Poem of the Week, by Jo McDougall

​Would you like to start the new year with an hour each morning of quiet writing in the company of others, but without the pressure of sharing or feedback? Please join us January 6-11 for Write Together. 10-11 am Central Time, $100. I’d love to see you in the zoom room. Click here for all the details. 

There are a thousand people and places and things I’m grateful for and most of the time it’s easy to conjure them up. But on days when the world is gray and I am gray and the horrors feel as if they outweigh the goodness, I trick myself by imagining the phone call or test result or text that will come someday. Today could be the last best day of your life, Alison, I think, and boom, light and love come flooding back in.
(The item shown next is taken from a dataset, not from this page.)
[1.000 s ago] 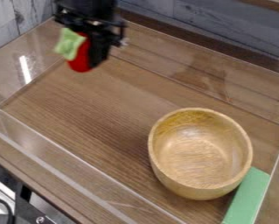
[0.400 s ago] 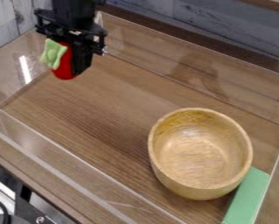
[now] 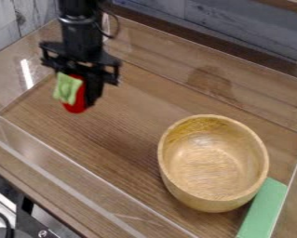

Mammogram, by Jo McDougall

“They’re benign,” the radiologist says,
pointing to specks on the x ray
that look like dust motes
stopped cold in their dance.
His words take my spine like flame.
I suddenly love
the radiologist, the nurse, my paper gown,
the vapid print on the dressing room wall.
I pull on my radiant clothes.
I step out into the Hanging Gardens, the Taj Mahal,
the Niagara Falls of the parking lot.

Click here for more information about poet Jo McDougall. Today’s poem is from her collection Satisfied with Havoc, published in 2024 by Autumn House Press.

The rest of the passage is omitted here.